Frameworks such as CMMC and NIS2 now require validated cybersecurity readiness to access defense and critical infrastructure markets.
In conclusion, the CCN identifies that cybersecurity has outgrown its roots as a technical safeguard. It now underpins access, determines trust, and shapes the economic pathways of companies across Canada and beyond. As insurers, regulators, enterprise buyers, and capital providers embed cyber maturity into their decision-making, organizations must adjust, or risk exclusion from the markets that matter most. This is no longer a conversation about vulnerabilities. It is a strategic shift in who gets to operate, grow, and compete.
Cybersecurity has moved beyond technical hygiene to become core business infrastructure, shaping access to insurance, capital, contracts, and supply chains. At the same time, digital trust is increasingly being measured and enforced, often without visibility, leaving organizations excluded not because they have failed outright but because they fall short of evolving expectations.

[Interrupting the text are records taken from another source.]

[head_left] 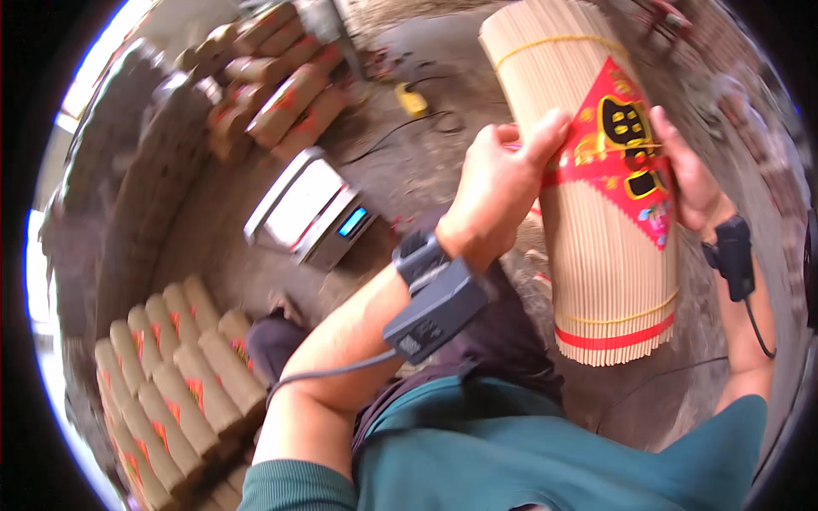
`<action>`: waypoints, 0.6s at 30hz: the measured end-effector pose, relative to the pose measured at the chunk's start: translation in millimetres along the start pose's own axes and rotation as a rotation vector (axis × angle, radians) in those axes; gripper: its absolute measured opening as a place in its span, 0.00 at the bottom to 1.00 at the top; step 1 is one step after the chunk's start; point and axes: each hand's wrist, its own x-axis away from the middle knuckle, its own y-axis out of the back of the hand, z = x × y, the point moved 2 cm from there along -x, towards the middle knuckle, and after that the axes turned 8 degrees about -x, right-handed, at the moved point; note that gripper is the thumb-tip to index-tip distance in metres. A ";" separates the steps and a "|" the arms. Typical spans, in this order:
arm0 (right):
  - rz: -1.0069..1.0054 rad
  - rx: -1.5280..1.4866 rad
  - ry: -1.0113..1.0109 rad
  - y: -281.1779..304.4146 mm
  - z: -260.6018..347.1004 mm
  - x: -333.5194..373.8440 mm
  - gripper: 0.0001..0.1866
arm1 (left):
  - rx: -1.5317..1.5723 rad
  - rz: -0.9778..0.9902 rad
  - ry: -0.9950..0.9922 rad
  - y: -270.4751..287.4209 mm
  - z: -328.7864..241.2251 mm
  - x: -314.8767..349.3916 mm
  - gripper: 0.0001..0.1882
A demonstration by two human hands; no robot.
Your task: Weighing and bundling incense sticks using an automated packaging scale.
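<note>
A thick round bundle of thin pale sticks (609,281) is held up in front of me, tilted slightly. Yellow bands circle it near both ends, and a red strip runs round its lower end. A red diamond-shaped label (643,209) with black and gold print wraps its middle. My left hand (503,175) grips the bundle's left side at the label's edge, thumb on the front and the other fingers partly hidden behind. My right hand (688,175) clasps the opposite side, its fingers on the label. Both wrists carry strapped black devices with cables.
A scale (311,209) with a lit blue display stands on the floor to the left. Rows of wrapped cylindrical packs (183,396) lie at lower left. More packs (290,106) are piled at far left. A yellow power socket (411,100) and its black cable lie on the floor.
</note>
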 end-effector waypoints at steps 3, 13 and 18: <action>0.064 0.030 -0.004 -64.0 -4.0 -18.3 0.29 | 0.116 -0.076 0.072 56.2 -18.7 28.3 0.30; 0.325 0.020 -0.447 -201.7 -108.9 -124.8 0.32 | 0.272 -0.488 0.352 200.7 11.4 151.6 0.17; 0.256 0.038 -0.695 -225.0 -201.3 -183.8 0.31 | 0.331 -0.553 0.569 274.9 87.4 169.8 0.17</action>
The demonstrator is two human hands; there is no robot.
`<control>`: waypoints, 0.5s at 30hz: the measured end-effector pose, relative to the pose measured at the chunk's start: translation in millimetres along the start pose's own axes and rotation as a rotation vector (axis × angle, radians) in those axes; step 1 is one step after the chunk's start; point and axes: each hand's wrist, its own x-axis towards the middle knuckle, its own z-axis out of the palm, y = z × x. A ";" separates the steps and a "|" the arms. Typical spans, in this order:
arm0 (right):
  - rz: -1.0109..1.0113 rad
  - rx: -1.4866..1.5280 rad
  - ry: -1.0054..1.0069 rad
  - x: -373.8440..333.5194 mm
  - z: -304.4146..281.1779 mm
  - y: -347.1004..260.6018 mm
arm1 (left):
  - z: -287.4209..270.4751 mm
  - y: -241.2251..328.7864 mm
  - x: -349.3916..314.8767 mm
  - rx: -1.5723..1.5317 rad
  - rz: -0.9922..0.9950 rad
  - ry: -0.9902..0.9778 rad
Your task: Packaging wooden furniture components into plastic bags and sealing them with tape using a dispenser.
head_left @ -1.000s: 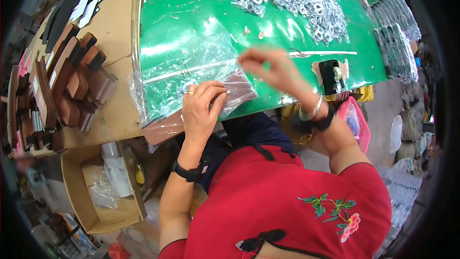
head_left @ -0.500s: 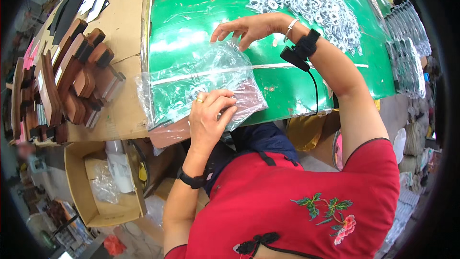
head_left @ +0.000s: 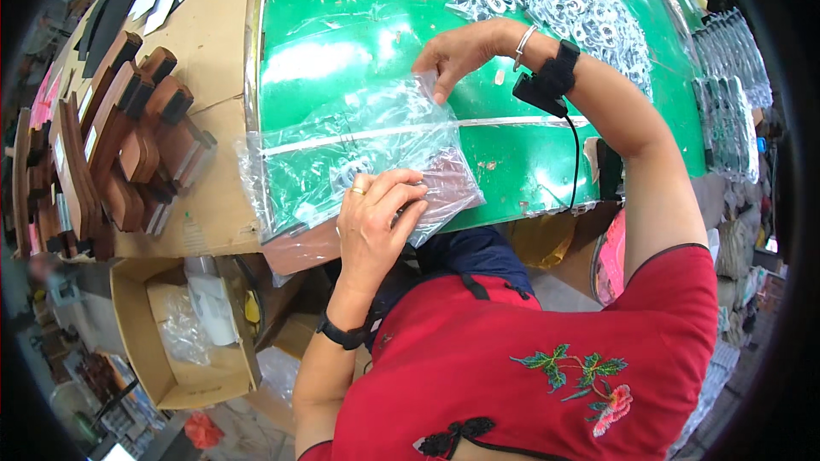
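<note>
A clear plastic bag [head_left: 359, 124] lies on the green tabletop [head_left: 342, 0] near its front edge. A flat brown piece [head_left: 299, 249] is partly inside or under the bag, and one end sticks out past the table edge. A small grey ring-shaped part [head_left: 348, 173] shows through the plastic. My left hand [head_left: 376, 213] is closed, fingers curled on the bag over the brown piece. My right hand [head_left: 457, 55] pinches the bag's far right corner between thumb and fingers. What lies beneath my left palm is hidden.
Many bagged grey ring-shaped parts [head_left: 581, 13] are heaped at the far right of the table. Curved brown wooden pieces [head_left: 128, 137] are stacked on the cardboard [head_left: 222, 162] at left. Below stands an open carton [head_left: 137, 333] holding plastic. A black cable [head_left: 577, 162] hangs from my right wrist.
My right hand has moved right and slightly nearer, its spread fingers closing on the bag's corner. My left hand has stayed on the bag.
</note>
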 end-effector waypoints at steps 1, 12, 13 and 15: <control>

Proof of cybersecurity maturity is now the baseline, extending beyond controls to include areas such as AI adoption and executive accountability. Boards and CEOs are under pressure to move past checklist-driven approaches and demonstrate real operational readiness, as those that invest in trust gain speed, resilience, and access to markets. Cyber maturity is no longer just a defensive cost. It is a driver of growth, with insurers, regulators, buyers, and investors effectively determining who is allowed to compete.
Last November, the Canadian government warned that the country’s critical infrastructure is under mounting pressure from cybercriminals, with attacks increasingly capable of disrupting essential services, triggering economic losses, and creating real risks to public health and safety. The assessment reflects a broader shift in the threat landscape, where critical systems are no longer peripheral targets but central to financially and strategically motivated campaigns.